Il est plus difficile de s'interroger sur les éventuelles modifications de la loi Hadopi, susceptibles d'intervenir dans les mois à venir. Les promesses de campagne du Président François Hollande sont restées imprécises sur ce point. Sans doute parce que la gauche est partagée entre les "libertaires" qui souhaitent l'abrogation du texte assortie d'une licence globale taxant les fournisseurs d'accès (FAI), et les acteurs culturels qui veulent, avant tout, la protection des droits des auteurs et créateurs.  

Pour le moment, on peut au moins envisager quelques évolutions possibles, sachant que le premier rapport de l'autorité indépendante instituée par la loi Hadopi se présente, avant tout, comme un instrument de communication destiné à montrer l'efficacité du texte. 

La liberté d'accéder à internet

La disposition la plus discutée de la loi Hadopi est évidemment celle qui permet la suspension de l'accès à l'internet de l'abonné coupable de téléchargements illégaux. Cette mesure est l'ultime sanction après plusieurs avertissements de l'internaute par l'autorité indépendante Hadopi, et s'inscrit dons dans une stratégie connue sous le nom de "riposte graduée".  

Le Conseil constitutionnel a imposé l'intervention du juge judiciaire pour prononcer une telle sanction, dans sa décision du 10 juin 2009, imposant une modification de la loi en octobre 2009. Il estime en effet, "qu'en l'état actuel des moyens de communication et eu égard au développement généralisé des services de communication au public en ligne ainsi qu'à l'importance prise par ces services pour la participation à la vie démocratique et à l'expression des idées et des opinions", le droit à la libre communication des pensées et des opinions garanti par l'article 11 de la Déclaration de 1789 implique "la liberté d'accéder à internet".   

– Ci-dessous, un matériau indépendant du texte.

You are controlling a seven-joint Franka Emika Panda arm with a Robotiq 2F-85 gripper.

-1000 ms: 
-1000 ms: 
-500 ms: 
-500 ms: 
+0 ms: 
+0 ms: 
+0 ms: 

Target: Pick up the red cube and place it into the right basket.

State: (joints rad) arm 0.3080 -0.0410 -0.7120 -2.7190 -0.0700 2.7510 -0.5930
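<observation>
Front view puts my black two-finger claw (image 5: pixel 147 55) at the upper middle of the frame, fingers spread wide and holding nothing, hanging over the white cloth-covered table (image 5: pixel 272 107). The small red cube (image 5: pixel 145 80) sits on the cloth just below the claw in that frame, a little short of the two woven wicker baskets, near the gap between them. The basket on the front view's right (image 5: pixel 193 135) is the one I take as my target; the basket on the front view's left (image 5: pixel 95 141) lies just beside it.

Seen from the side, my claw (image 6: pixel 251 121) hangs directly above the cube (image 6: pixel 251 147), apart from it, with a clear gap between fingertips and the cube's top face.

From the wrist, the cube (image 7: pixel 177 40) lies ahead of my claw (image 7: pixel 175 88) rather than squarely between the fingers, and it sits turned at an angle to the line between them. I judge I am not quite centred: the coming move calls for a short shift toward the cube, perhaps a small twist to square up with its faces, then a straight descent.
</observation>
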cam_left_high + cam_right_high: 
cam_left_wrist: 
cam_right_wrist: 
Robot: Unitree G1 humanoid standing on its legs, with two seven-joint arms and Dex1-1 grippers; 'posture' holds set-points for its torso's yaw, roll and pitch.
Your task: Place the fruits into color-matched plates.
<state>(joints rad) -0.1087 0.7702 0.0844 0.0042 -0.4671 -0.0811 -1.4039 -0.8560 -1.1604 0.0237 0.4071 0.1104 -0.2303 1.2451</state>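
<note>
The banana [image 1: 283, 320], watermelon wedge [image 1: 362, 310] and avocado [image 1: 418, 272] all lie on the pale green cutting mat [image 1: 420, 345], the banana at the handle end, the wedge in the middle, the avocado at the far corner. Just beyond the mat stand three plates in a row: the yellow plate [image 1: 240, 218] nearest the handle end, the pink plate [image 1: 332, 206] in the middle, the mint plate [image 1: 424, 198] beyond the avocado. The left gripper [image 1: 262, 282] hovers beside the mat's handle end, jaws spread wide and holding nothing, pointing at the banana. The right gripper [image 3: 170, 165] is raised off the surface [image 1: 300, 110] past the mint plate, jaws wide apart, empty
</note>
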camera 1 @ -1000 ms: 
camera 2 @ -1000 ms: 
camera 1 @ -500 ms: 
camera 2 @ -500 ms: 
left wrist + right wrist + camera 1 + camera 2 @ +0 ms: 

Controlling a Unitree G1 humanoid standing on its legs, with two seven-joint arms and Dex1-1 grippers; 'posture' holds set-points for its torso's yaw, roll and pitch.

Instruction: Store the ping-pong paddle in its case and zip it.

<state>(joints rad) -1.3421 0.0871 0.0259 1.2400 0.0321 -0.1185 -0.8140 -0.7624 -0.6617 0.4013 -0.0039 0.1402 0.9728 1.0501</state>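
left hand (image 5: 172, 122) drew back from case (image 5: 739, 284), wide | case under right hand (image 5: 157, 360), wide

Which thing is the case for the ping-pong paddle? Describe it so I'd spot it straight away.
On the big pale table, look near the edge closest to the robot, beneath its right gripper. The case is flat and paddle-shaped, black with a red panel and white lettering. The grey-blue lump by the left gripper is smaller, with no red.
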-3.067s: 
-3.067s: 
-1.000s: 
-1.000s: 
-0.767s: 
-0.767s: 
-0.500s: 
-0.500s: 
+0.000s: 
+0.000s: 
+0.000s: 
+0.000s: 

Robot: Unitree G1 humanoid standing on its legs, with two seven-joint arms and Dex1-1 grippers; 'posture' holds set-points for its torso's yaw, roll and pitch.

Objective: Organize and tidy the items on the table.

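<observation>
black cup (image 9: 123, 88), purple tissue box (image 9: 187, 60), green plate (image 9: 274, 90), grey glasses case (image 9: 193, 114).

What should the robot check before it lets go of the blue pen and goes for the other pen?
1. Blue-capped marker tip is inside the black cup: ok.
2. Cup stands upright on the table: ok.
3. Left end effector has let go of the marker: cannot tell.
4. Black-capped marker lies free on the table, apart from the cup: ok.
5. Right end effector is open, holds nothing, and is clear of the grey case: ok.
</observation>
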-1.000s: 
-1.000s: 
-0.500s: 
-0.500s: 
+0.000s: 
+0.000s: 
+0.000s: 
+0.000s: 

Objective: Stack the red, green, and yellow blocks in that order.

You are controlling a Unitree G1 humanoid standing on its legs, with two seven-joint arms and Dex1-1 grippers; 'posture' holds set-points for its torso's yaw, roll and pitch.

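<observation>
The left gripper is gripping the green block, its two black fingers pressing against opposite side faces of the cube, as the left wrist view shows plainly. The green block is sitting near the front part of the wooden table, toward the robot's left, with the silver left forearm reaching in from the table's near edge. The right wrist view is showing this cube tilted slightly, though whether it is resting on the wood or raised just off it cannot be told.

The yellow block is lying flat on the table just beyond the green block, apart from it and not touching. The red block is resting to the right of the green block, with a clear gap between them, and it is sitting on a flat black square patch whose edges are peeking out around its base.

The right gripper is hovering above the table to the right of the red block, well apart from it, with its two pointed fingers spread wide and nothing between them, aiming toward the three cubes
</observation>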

Méchant pirate victime de la riposte graduée. Walt Disney. Peter Pan. 1953.


Riposte graduée et neutralité du net

Cette "riposte graduée" susceptible d'aboutir à une suspension de l'accès à internet est, par ailleurs, incompatible avec le principe de neutralité du net. D'abord formulé aux Etats Unis, il vise à affirmer l'égalité de traitement des flux de données, excluant toute discrimination à l'égard de la source, de la destination ou de contenu de l'information transmise sur le réseau. Le principe de neutralité interdit donc les restrictions d'accès à internet. Sans avoir stricto sensu, une quelconque valeur juridique en droit français, le principe de neutralité est repris par plusieurs organisations internationales, et notamment l'OSCE

Tous ces éléments concourent à fragiliser cette sanction considérée comme injustement sévère, d'autant qu'elle touche souvent, non pas l'internaute indélicat, mais l'ensemble de son entourage. Là encore, la sanction pèse de manière très différente selon les familles, celles qui ne disposent que d'un seul accès se trouvant plus lourdement pénalisées. La suspension de l'abonnement pourrait donc disparaître de la gamme de sanctions possibles contre les internautes, ce qui ne signifie pas l'abandon de toute répression contre les téléchargements illégaux.

D'autres évolutions, plus conjoncturelles, pourraient intervenir, en particulier dans la composition de l'autorité indépendante. Nul n'ignore que la Présidente d'Hadopi et ses principaux collaborateurs ont dressé un bilan particulièrement optimiste, pour ne pas dire gonflé, des résultats obtenus depuis la création de cette institution. Et ces statistiques ont été largement utilisées lors de la campagne électorale de Nicolas Sarkozy. La question est alors posée de la pérennité d'une autorité pas très indépendante.

Pour le moment, rien ne permet de penser que la loi Hadopi sera abrogée. Il est probable, en revanche, qu'elle sera modifiée pour mettre en place une nouvelle forme de "riposte graduée". C'est précisément le rôle de la mission Lescure de trouver un consensus. Ce n'est certainement pas chose facile dans un secteur dominé par de puissants lobbies.